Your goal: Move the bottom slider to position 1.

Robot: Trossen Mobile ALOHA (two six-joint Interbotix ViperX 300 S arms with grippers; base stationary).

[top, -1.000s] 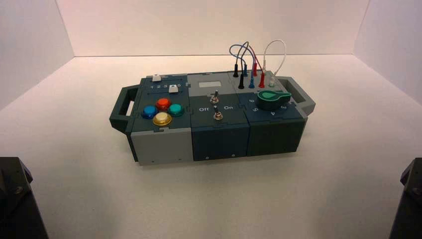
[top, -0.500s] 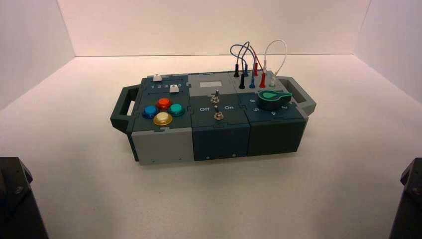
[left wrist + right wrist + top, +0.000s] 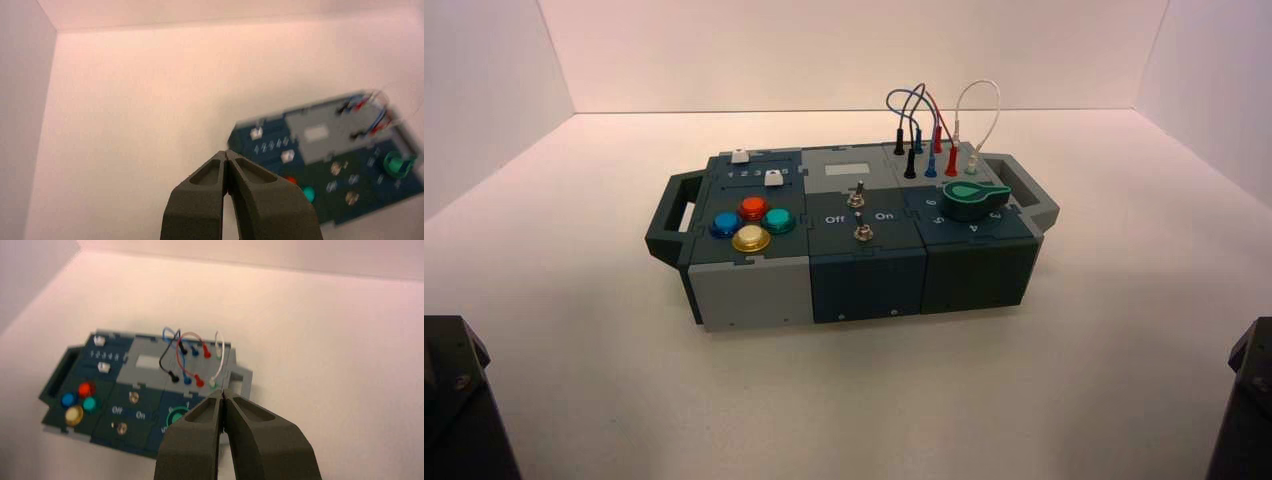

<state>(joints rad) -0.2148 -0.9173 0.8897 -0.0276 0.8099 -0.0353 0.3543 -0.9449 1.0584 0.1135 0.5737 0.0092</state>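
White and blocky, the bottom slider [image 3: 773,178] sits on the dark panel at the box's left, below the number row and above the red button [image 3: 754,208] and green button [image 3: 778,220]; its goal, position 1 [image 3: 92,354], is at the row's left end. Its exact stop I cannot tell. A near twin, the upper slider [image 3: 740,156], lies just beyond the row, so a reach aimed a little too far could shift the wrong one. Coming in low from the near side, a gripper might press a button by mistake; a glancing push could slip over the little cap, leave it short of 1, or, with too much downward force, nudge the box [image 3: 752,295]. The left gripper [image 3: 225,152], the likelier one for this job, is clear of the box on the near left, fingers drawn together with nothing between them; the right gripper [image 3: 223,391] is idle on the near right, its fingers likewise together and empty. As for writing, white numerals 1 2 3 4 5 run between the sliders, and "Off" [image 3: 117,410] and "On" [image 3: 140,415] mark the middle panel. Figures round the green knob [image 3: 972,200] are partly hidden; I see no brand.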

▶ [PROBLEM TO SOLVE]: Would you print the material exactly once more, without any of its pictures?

▶ [EXERCISE OUTPUT]:
Your goal: Move the bottom slider to position 1.

Robot: Trossen Mobile ALOHA (two six-joint Interbotix ViperX 300 S arms with grippers; base stationary).

[top, -1.000s] 
[top, -0.500s] 
[left wrist + right wrist + top, +0.000s] 

<state>(joints rad) -0.2148 -0.9173 0.8897 -0.0276 0.8099 -0.0353 0.3543 -0.9449 1.0584 0.1135 0.5737 0.0092</state>
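White and blocky, the bottom slider [image 3: 773,178] sits on the dark panel at the box's left, below the number row and above the red button [image 3: 754,208] and green button [image 3: 778,220]; its goal, position 1 [image 3: 92,354], is at the row's left end. Its exact stop I cannot tell. A near twin, the upper slider [image 3: 740,156], lies just beyond the row, so a reach aimed a little too far could shift the wrong one. Coming in low from the near side, a gripper might press a button by mistake; a glancing push could slip over the little cap, leave it short of 1, or, with too much downward force, nudge the box [image 3: 752,295]. The left gripper [image 3: 225,152], the likelier one for this job, is clear of the box on the near left, fingers drawn together with nothing between them; the right gripper [image 3: 223,391] is idle on the near right, its fingers likewise together and empty. As for writing, white numerals 1 2 3 4 5 run between the sliders, and "Off" [image 3: 117,410] and "On" [image 3: 140,415] mark the middle panel. Figures round the green knob [image 3: 972,200] are partly hidden; I see no brand.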

Nothing else remains for this exercise.